Re: 16-bit page checksums for 9.2

From: Simon Riggs <simon(at)2ndQuadrant(dot)com>
To: Robert Haas <robertmhaas(at)gmail(dot)com>
Cc: Noah Misch <noah(at)leadboat(dot)com>, Heikki Linnakangas <heikki(dot)linnakangas(at)enterprisedb(dot)com>, Andres Freund <andres(at)anarazel(dot)de>, Kevin Grittner <Kevin(dot)Grittner(at)wicourts(dot)gov>, david(at)fetter(dot)org, aidan(at)highrise(dot)ca, stark(at)mit(dot)edu, pgsql-hackers(at)postgresql(dot)org
Subject: Re: 16-bit page checksums for 9.2
Date: 2012-02-20 09:18:44
Message-ID: CA+U5nMLRtUokXQTnipof6+y3SdyXsYMU-3E8W9Jy=YiAWSLOYA@mail.gmail.com
Views: Raw Message | Whole Thread | Download mbox | Resend email
Thread:
Lists: pgsql-hackers

On Mon, Feb 20, 2012 at 12:42 AM, Robert Haas <robertmhaas(at)gmail(dot)com> wrote:

> I think we could do worse than this patch, but I don't really believe
> it's ready for commit.  We don't have a single performance number
> showing how much of a performance regression this causes, either on
> the master or on the standby, on any workload, much less those where a
> problem is reasonably forseeable from the design you've chosen.  Many
> controversial aspects of the patch, such as the way you're using the
> buffer header spinlocks as a surrogate for x-locking the buffer, or
> the right way of obtaining the bit-space the patch requires, haven't
> really been discussed, and to the extent that they have been
> discussed, they have not been agreed.

These points are being discussed here. If you have rational
objections, say what they are.

> On the former point, you haven't updated
> src/backend/storage/buffer/README at all;

I've updated the appropriate README file which relates to page LSNs to explain.

> but updating is not by
> itself sufficient.  Before we change the buffer-locking rules, we
> ought to have some discussion of whether it's OK to do that, and why
> it's necessary.  "Why it's necessary" would presumably include
> demonstrating that the performance of the straightforward
> implementation stinks, and that with this change is better.

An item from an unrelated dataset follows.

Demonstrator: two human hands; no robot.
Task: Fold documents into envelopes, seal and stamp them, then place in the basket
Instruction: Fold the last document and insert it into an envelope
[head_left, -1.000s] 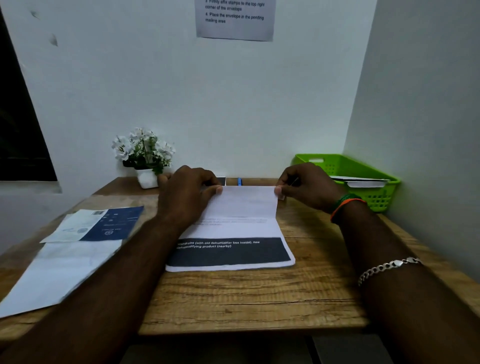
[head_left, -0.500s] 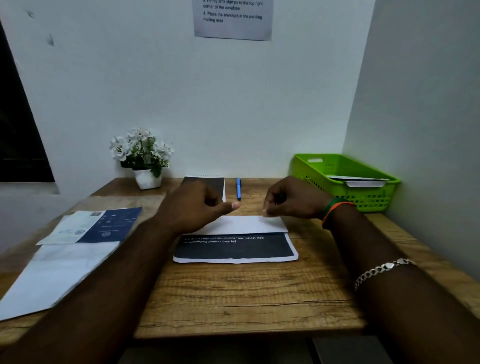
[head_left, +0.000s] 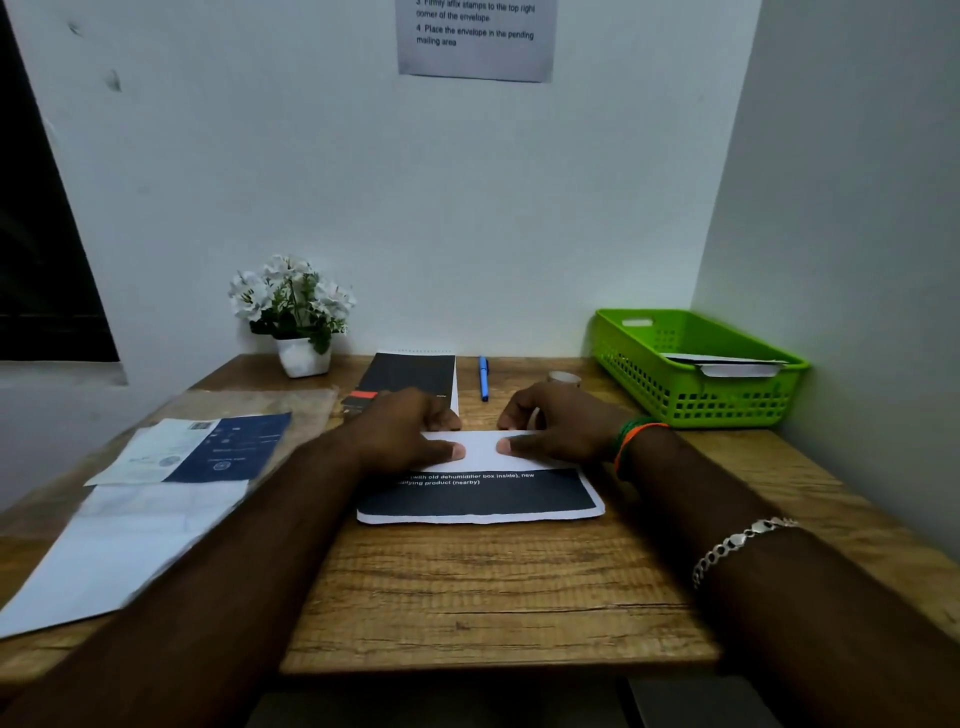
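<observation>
The white printed paper document with a broad black band (head_left: 480, 493) lies flat on the wooden table (head_left: 493, 587), straight ahead of the person, its long axis running left to right and its far part folded toward the near edge so the white flap covers the upper half. Both hands sit on that flap at its far crease: the left hand (head_left: 410, 431) and the right hand (head_left: 556, 423) are close together but not touching, fingers curled, each thumb pressing down on the white paper, tips pointing at each other across a small gap. Neither hand is clearly nearer; the crease runs sideways beneath both, so smoothing it likely means sliding the thumbs apart along that axis. The green plastic slotted basket (head_left: 691, 395) stands well apart to the right, against the wall
</observation>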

What straightforward implementation is that?? This *is* the straightforward one.

God knows what else we'd break if we drop the lock, reacquire as an
exclusive, then drop it again and reacquire in shared mode. Code tends
to assume that when you take a lock you hold it until you release;
doing otherwise would allow all manner of race conditions to emerge.

And do you really think that would be faster?

> You
> haven't made any effort to do that whatsoever, or if you have, you
> haven't posted the results here.  I'm pretty un-excited by that
> change, first because I think it's a modularity violation and possibly
> unsafe, and second because I believe we've already got a problem with
> buffer header spinlock contention which this might exacerbate.
>
>>> Another disadvantage of the current scheme is that there's no
>>> particularly easy way to know that your whole cluster has checksums.
>>> No matter how we implement checksums, you'll have to rewrite every
>>> table in the cluster in order to get them fully turned on.  But with
>>> the current design, there's no easy way to know how much of the
>>> cluster is actually checksummed.
>>
>> You can read every block and check.
>
> Using what tool?

Pageinspect?

>>> If you shut checksums off, they'll
>>> linger until those pages are rewritten, and there's no easy way to
>>> find the relations from which they need to be removed, either.
>>
>> We can't have it both ways. Either we have an easy upgrade, or we
>> don't. I'm told that an easy upgrade is essential.
>
> Easy upgrade and removal of checksums are unrelated issues AFAICS.
>
>>> I'm tempted to suggest a relation-level switch: when you want
>>> checksums, you use ALTER TABLE to turn them on, and when you don't
>>> want them any more you use ALTER TABLE to shut them off again, in each
>>> case rewriting the table.  That way, there's never any ambiguity about
>>> what's in the data pages in a given relation: either they're either
>>> all checksummed, or none of them are.  This moves the decision about
>>> whether checksums are enabled or disabled quite a but further away
>>> from the data itself, and also allows you to determine (by catalog
>>> inspection) which parts of the cluster do in fact have checksums.  It
>>> might be kind of a pain to implement, though: you'd have to pass the
>>> information about how any given relation was configured down to the
>>> place where we validate page sanity.  I'm not sure whether that's
>>> practical.
>>
>> It's not practical as the only mechanism, given the requirement for upgrade.
>
> Why not?
>
>> The version stuff is catered for by the current patch.
>
> Your patch reuses the version number field for an unrelated purpose
> and includes some vague hints of how we might do versioning using some
> of the page-level flag bits.  Since bit-space is fungible, I think it
> makes more sense to keep the version number where it is and carve the
> checksum out of whatever bit space you would have moved the version
> number into.  Whether that's pd_tli or pd_flags is somewhat secondary;
> the point is that you can certainly arrange to leave the 8 bits that
> currently contain the version number as they are.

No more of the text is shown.